When you reach the line containing "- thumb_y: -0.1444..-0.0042" in the records below, start copying exactly, and stop once you have copied the line containing "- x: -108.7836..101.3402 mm".

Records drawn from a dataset
_ _ _ _
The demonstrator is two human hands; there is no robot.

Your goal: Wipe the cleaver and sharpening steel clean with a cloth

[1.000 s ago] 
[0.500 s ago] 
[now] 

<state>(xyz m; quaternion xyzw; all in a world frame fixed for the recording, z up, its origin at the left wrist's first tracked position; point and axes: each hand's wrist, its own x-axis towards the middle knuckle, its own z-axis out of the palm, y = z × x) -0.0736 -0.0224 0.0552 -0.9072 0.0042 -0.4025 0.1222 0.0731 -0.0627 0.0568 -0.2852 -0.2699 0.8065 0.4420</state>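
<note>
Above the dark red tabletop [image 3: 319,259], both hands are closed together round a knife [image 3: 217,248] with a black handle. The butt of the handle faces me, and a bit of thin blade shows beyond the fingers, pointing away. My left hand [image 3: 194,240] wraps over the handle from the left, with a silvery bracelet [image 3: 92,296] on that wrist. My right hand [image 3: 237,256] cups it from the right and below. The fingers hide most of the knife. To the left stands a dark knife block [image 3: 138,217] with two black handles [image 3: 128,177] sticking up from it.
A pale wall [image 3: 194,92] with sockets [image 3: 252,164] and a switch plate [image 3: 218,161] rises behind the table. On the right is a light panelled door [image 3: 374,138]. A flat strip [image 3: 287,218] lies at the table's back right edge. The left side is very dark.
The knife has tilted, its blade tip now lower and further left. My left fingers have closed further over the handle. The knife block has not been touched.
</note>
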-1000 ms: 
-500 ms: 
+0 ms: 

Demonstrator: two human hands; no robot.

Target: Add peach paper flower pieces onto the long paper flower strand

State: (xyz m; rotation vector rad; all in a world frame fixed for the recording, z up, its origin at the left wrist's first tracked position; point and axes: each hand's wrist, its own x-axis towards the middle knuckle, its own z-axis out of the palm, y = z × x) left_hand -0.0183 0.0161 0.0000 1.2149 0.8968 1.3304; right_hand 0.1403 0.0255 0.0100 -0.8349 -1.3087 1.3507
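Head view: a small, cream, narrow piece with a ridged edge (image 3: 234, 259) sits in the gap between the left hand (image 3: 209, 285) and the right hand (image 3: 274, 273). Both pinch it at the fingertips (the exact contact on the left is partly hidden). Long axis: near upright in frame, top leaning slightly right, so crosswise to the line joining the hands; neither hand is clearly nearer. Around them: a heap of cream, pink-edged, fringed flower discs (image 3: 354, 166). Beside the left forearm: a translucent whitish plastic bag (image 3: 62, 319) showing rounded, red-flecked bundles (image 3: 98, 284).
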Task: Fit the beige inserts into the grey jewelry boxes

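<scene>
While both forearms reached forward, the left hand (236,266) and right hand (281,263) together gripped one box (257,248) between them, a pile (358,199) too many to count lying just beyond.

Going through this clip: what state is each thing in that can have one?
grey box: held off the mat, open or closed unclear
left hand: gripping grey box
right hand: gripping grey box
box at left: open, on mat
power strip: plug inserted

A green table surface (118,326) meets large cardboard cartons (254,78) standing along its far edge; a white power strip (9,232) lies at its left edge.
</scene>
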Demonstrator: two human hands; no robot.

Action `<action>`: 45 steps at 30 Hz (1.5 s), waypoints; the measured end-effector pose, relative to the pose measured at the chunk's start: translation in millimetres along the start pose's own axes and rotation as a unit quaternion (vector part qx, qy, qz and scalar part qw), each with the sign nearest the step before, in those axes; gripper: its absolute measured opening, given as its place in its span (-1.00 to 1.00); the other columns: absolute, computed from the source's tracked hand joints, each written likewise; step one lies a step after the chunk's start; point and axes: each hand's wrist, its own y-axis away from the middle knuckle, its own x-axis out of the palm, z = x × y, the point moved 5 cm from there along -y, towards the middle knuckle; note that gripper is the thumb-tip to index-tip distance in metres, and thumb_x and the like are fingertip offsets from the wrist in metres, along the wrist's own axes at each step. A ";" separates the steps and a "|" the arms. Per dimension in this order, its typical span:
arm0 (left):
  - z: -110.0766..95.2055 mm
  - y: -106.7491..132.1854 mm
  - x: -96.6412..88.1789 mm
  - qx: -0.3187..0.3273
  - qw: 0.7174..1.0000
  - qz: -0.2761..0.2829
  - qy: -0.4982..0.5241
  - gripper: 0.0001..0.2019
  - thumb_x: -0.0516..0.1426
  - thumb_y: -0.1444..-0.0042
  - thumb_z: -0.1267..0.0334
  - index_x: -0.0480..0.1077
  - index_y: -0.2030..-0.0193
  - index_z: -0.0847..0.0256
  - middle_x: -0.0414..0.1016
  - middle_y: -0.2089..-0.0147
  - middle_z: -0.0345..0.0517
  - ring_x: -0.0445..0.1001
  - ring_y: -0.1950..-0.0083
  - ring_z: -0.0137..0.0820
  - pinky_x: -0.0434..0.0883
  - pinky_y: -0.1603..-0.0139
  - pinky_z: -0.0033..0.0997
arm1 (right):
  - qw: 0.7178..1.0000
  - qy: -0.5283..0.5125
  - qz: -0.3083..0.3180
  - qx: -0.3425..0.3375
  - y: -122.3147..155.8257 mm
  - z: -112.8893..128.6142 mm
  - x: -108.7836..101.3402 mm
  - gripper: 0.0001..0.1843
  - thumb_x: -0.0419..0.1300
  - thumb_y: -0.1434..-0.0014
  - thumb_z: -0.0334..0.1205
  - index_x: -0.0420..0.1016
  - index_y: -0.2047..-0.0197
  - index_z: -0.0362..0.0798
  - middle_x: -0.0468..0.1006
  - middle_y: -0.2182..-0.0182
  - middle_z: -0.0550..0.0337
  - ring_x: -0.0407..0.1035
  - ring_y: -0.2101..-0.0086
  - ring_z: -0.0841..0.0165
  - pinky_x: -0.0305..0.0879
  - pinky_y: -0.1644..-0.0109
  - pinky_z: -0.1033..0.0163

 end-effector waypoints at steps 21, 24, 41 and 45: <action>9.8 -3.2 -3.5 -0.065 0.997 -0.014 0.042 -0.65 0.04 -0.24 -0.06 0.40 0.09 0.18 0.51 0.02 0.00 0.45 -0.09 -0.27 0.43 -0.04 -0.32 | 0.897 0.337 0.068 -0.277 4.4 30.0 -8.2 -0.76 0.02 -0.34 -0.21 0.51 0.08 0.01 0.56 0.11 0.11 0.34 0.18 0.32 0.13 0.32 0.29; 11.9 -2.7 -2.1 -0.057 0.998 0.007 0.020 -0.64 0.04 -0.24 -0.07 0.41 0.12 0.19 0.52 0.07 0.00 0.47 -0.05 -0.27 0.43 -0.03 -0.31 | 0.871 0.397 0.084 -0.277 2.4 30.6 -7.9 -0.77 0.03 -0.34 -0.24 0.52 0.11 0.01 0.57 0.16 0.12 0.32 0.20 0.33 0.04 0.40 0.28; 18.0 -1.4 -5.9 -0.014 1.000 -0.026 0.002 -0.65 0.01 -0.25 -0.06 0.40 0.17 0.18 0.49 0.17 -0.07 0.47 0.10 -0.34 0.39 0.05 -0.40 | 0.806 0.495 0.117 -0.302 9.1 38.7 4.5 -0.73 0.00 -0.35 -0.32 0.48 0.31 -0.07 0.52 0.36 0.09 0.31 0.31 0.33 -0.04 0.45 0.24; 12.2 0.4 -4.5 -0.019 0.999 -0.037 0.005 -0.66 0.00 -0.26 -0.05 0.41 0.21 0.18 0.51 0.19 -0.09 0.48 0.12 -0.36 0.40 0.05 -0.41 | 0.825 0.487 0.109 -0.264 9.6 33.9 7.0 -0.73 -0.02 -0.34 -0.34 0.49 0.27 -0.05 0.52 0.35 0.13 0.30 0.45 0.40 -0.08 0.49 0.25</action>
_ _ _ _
Answer area:
  - thumb_y: -0.1444..-0.0042
  - thumb_z: -0.1267..0.0334
  - index_x: -0.0480..0.1077
  - index_y: -0.2030..-0.0193
  - index_z: -0.0847..0.0256
  - middle_x: -0.0414..0.1016
  - middle_y: -0.2089..-0.0147
  - middle_z: -0.0345..0.0517
  - ring_x: -0.0445..0.1001
  - ring_y: -0.1950..-0.0083
  - ring_z: -0.0137..0.0820
  - pinky_x: -0.0434..0.0883
  - pinky_y: -0.1603..-0.0139
  - pinky_z: -0.0033..0.0997
arm1 (right):
  - qw: 0.7178..1.0000
  - qy: -0.5283..0.5125
  - qz: -0.3083..0.3180
  - qx: -0.3425..0.3375
  - y: -122.3147..155.8257 mm
  - z: -112.8893..128.6142 mm
  - x: -108.7836..101.3402 mm

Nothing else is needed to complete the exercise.